Give back the lines below exactly, but do not include any pictures.

====== DATASET ======

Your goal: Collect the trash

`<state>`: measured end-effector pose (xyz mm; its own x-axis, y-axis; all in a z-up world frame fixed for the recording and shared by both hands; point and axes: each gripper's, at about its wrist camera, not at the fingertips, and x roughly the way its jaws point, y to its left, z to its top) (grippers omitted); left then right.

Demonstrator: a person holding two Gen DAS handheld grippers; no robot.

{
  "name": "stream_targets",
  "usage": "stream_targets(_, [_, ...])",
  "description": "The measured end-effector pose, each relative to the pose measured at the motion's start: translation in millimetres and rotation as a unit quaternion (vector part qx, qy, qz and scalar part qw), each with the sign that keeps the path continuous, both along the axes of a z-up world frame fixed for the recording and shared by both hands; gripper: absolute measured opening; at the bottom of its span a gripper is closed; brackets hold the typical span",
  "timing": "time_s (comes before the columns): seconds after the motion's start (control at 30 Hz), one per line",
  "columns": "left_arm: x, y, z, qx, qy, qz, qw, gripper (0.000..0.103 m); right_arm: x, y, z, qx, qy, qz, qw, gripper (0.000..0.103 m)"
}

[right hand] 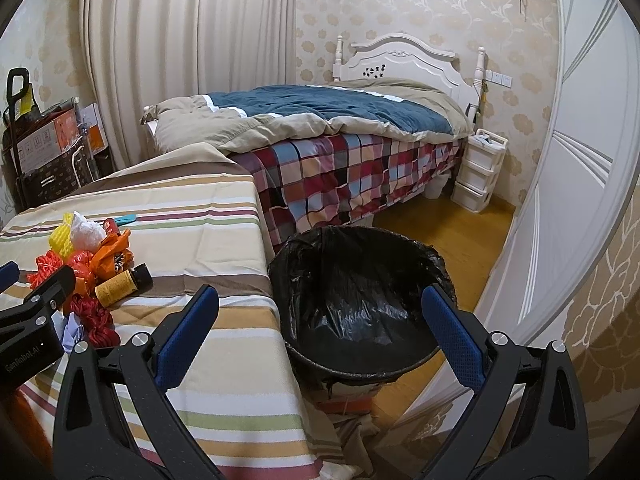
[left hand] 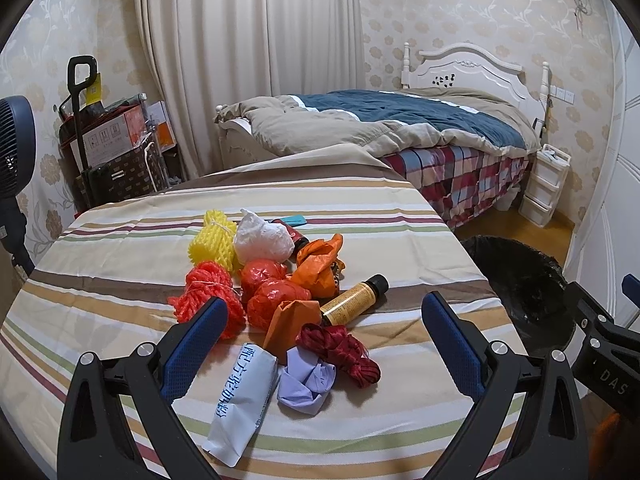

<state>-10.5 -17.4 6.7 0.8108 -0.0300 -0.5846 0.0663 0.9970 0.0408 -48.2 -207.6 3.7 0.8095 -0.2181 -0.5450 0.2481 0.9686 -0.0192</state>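
Trash [left hand: 288,300] lies heaped mid-table on the striped cloth [left hand: 100,264]: nets, crumpled bags, a bottle [left hand: 354,300], a white pouch [left hand: 244,396]. Left gripper [left hand: 324,312] hovers above it, jaws apart, empty. Right gripper [right hand: 320,308] gapes empty over the black-lined bin [right hand: 360,292] just beside the table.

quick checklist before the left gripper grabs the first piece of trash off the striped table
1. Left gripper open and empty: ok.
2. Right gripper open and empty: ok.
3. Black-lined round trash bin open beside the striped tablecloth: ok.
4. Bin has room: ok, liner looks empty.
5. Nearest pieces, crumpled lilac paper and dark red mesh net, unobstructed: ok.
6. Amber bottle with black cap sealed: cannot tell.
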Motion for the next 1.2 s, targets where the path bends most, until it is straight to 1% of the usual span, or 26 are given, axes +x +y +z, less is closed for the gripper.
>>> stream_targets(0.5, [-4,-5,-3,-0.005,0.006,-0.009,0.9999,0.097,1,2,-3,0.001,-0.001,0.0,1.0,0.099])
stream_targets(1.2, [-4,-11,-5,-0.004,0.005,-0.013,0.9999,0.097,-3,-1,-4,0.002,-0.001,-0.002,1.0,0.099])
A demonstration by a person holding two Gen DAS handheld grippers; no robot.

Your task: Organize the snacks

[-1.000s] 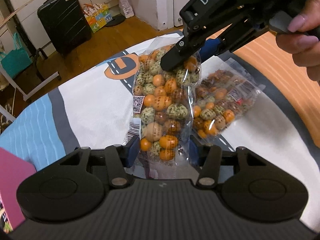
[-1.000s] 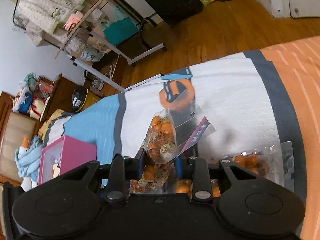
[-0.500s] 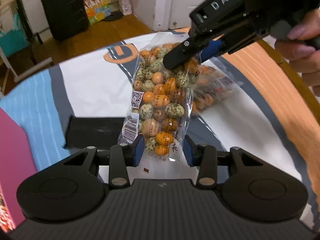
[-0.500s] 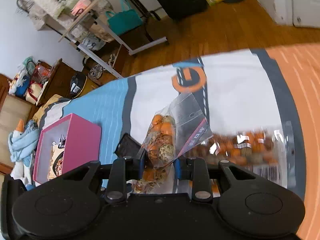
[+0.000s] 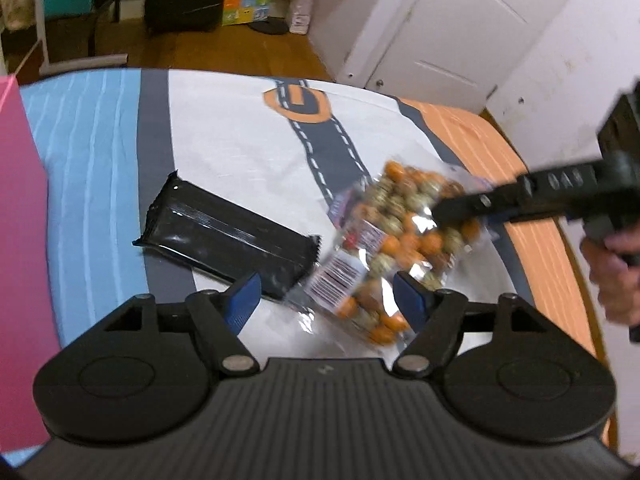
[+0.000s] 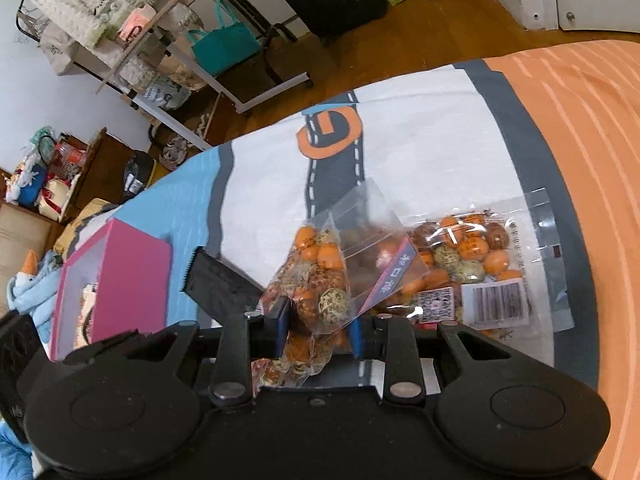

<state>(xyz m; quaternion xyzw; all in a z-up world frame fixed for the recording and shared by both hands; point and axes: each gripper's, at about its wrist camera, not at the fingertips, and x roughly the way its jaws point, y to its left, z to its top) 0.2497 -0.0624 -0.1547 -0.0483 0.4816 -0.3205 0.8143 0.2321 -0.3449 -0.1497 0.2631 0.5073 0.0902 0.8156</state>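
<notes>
Above the bed's middle, my right hand-held gripper pinches the candy bag, angled downward; my left hand-held gripper has just opened, its pads clear of the bag.

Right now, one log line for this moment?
left gripper: open, jaws just widened, off bag | right gripper: shut on bag | second bag, black pack: on bedspread | pink box: nearby

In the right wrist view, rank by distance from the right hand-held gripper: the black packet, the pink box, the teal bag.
From the right hand-held gripper:
1. Black packet, just to its left on the bedspread.
2. Pink box, further left, beyond the packet.
3. Teal bag, far off on the floor, upper left.
</notes>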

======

◆ YOUR RESPONSE:
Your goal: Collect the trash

`<state>`: measured end-effector pose (xyz mm; its own x-axis, y-axis; all in a z-up world frame fixed for the recording and shared by both hands; point and axes: each gripper's, at about its wrist camera, not at the fingertips, and x roughly the way its jaws point, y to its left, z to its top) (grippers omitted); left then right.

Demonstrator: a person holding two Gen DAS handheld grippers; no robot.

{
  "name": "stream_targets",
  "usage": "stream_targets(_, [_, ...])",
  "description": "The measured end-effector pose, each relative to the pose measured at the motion's start: translation in millimetres and rotation as a unit quaternion (vector part qx, qy, qz and scalar part qw), each with the sign that keeps the path continuous, both along the axes of a z-up world frame fixed for the recording and shared by both hands; gripper: absolute measured opening; at the bottom of its span a gripper is closed; brackets hold the typical span",
  "timing": "time_s (comes before the columns): seconds after the motion's start (control at 30 Hz), one per line",
  "columns": "left_arm: x, y, z, qx, qy, qz, qw, gripper (0.000..0.103 m); right_arm: x, y, z, qx, qy, qz, qw, gripper (0.000..0.103 m)"
}

[right hand] 
[left hand] 

<state>-10.5 -17.4 6.7 0.8108 -0.0300 -0.5846 0.0663 0.9970 0.0408 -48.2 -207.6 3.7 0.8095 -0.2181 -0.5450 0.2481 0.9686 -0.0192</state>
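Trash [left hand: 288,300] lies heaped mid-table on the striped cloth [left hand: 100,264]: nets, crumpled bags, a bottle [left hand: 354,300], a white pouch [left hand: 244,396]. Left gripper [left hand: 324,312] hovers above it, jaws apart, empty. Right gripper [right hand: 320,308] gapes empty over the black-lined bin [right hand: 360,292] just beside the table.

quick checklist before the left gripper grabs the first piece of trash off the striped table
1. Left gripper open and empty: ok.
2. Right gripper open and empty: ok.
3. Black-lined round trash bin open beside the striped tablecloth: ok.
4. Bin has room: ok, liner looks empty.
5. Nearest pieces, crumpled lilac paper and dark red mesh net, unobstructed: ok.
6. Amber bottle with black cap sealed: cannot tell.
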Motion for the next 1.2 s, targets where the path bends most, until it is straight to 1% of the usual span, or 26 are given, axes +x +y +z, less is closed for the gripper.
>>> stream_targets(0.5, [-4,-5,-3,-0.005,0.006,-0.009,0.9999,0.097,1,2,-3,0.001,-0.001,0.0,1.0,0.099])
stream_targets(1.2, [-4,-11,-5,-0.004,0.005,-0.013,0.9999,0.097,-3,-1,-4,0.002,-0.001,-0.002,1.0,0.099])
A demonstration by a person holding two Gen DAS handheld grippers; no robot.

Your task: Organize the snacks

[-1.000s] 
[-1.000s] 
[-0.500s] 
[-0.500s] 
[+0.000s] 
[+0.000s] 

<state>(xyz m; quaternion xyzw; all in a z-up world frame fixed for the recording and shared by both hands; point and axes: each gripper's, at about its wrist camera, not at the fingertips, and x roughly the way its jaws point, y to its left, z to its top) 0.2497 -0.0624 -0.1547 -0.0483 0.4816 -0.3205 0.8143 0.2321 -0.3449 -0.1497 0.2631 0.5073 0.0902 0.8156</state>
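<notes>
Above the bed's middle, my right hand-held gripper pinches the candy bag, angled downward; my left hand-held gripper has just opened, its pads clear of the bag.

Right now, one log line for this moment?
left gripper: open, jaws just widened, off bag | right gripper: shut on bag | second bag, black pack: on bedspread | pink box: nearby

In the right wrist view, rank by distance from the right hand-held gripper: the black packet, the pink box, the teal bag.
From the right hand-held gripper:
1. Black packet, just to its left on the bedspread.
2. Pink box, further left, beyond the packet.
3. Teal bag, far off on the floor, upper left.
</notes>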

The work on this exercise has been completed.